— Available data —
- Opening Delimiter -

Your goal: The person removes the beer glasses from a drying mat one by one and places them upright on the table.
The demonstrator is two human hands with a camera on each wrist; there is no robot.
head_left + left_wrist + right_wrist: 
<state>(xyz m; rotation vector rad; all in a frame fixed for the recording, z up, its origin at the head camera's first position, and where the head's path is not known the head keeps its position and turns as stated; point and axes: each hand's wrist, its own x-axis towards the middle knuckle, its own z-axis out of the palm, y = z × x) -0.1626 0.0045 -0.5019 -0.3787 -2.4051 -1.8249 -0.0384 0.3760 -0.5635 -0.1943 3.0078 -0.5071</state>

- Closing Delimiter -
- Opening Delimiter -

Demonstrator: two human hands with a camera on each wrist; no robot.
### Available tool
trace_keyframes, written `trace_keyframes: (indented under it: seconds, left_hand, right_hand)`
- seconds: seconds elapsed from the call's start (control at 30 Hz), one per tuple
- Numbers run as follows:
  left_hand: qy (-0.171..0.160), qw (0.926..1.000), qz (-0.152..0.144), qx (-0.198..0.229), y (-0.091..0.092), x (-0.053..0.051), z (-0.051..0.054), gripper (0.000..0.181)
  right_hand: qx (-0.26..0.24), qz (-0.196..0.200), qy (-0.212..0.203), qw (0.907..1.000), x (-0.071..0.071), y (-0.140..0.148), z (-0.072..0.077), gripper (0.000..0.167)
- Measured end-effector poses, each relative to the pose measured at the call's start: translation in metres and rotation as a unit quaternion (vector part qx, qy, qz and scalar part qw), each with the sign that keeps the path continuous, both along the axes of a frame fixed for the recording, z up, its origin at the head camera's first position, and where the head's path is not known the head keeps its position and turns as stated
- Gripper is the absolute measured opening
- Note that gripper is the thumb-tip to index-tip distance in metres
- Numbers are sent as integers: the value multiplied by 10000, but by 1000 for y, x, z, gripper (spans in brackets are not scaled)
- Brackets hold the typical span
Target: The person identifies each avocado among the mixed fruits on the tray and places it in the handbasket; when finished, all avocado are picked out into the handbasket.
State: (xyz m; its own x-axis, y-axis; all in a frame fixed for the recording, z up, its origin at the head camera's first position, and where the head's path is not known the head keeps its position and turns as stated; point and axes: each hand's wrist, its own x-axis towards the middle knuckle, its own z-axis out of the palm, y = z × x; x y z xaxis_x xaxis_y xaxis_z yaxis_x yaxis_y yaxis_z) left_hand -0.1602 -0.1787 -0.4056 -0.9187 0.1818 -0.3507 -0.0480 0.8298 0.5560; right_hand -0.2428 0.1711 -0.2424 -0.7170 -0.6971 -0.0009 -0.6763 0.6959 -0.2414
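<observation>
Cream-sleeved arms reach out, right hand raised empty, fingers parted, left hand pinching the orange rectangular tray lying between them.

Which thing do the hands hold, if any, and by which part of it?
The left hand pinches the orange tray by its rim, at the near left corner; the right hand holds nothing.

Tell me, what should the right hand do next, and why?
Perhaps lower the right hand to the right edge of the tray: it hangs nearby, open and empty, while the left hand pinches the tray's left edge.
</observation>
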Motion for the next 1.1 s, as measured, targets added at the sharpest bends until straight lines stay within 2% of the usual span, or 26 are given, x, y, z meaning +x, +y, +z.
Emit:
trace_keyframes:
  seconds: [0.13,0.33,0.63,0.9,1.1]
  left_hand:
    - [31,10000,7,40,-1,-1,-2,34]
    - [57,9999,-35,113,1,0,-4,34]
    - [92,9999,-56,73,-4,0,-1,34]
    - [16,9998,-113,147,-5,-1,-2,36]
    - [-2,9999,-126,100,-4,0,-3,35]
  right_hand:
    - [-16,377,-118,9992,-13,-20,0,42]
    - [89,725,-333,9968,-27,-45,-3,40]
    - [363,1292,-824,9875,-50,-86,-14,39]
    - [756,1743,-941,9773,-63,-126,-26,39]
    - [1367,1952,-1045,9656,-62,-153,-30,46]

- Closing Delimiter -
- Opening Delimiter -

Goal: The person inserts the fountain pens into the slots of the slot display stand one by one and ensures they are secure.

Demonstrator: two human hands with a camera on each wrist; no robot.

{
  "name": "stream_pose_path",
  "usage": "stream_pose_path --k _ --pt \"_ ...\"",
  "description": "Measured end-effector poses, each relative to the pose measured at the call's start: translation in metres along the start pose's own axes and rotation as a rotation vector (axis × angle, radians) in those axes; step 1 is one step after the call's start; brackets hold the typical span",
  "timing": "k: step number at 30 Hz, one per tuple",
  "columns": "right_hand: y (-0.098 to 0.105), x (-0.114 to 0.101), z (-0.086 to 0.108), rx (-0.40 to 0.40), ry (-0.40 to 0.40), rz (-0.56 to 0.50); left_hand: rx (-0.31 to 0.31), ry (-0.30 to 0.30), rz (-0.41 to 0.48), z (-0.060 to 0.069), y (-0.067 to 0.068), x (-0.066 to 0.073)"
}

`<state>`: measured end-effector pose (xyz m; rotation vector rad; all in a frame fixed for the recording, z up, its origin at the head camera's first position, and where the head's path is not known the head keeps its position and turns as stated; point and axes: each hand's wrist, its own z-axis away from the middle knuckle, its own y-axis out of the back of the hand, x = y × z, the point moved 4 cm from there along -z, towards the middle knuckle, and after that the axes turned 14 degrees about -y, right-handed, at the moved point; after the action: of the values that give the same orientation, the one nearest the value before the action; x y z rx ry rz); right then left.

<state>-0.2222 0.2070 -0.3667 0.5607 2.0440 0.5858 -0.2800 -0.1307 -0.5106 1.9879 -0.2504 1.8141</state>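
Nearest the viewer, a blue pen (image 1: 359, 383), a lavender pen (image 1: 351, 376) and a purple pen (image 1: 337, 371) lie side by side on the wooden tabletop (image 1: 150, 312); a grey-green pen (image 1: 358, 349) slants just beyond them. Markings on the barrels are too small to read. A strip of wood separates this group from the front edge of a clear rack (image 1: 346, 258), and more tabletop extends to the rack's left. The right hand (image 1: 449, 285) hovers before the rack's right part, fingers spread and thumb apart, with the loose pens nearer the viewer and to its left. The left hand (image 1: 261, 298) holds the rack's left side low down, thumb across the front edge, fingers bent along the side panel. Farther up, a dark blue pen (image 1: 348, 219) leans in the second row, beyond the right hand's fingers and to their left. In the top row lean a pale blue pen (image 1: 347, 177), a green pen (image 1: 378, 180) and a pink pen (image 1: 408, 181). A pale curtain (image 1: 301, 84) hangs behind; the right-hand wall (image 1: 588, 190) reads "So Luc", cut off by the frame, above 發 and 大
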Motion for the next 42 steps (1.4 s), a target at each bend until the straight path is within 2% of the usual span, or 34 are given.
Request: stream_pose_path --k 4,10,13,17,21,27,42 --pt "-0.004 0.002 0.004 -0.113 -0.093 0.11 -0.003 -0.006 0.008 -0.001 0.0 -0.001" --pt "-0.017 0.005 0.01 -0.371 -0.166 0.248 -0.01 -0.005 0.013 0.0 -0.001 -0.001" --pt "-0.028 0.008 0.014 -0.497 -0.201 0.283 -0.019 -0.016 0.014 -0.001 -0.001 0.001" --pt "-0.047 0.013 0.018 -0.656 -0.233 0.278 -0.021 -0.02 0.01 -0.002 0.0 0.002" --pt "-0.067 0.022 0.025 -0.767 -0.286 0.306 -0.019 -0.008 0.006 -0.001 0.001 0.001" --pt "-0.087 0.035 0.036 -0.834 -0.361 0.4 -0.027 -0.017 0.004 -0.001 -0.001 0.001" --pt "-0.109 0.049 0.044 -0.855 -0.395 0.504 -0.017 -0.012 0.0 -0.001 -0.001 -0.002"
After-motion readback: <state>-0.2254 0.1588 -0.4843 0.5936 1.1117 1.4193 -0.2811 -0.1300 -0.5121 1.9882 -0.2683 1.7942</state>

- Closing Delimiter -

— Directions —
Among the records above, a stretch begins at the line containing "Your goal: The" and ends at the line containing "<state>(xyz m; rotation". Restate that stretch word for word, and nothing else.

— Answer section —
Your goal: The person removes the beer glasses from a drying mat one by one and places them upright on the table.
The demonstrator is two human hands with a camera on each wrist; there is no robot.
head_left + left_wrist + right_wrist: 
<state>(xyz m; rotation vector rad; all in a frame fixed for the recording, z up, its origin at the head camera's first position, and where the head's path is not known the head keeps its position and turns as stated; point and axes: each hand's wrist, its own x-axis towards the middle knuckle, its own z-axis out of the palm, y = z × x) -0.1626 0.0045 -0.5019 -0.3787 -2.4051 -1.8249 -0.0384 0.3760 -0.5635 -0.1943 3.0078 -0.5071</state>

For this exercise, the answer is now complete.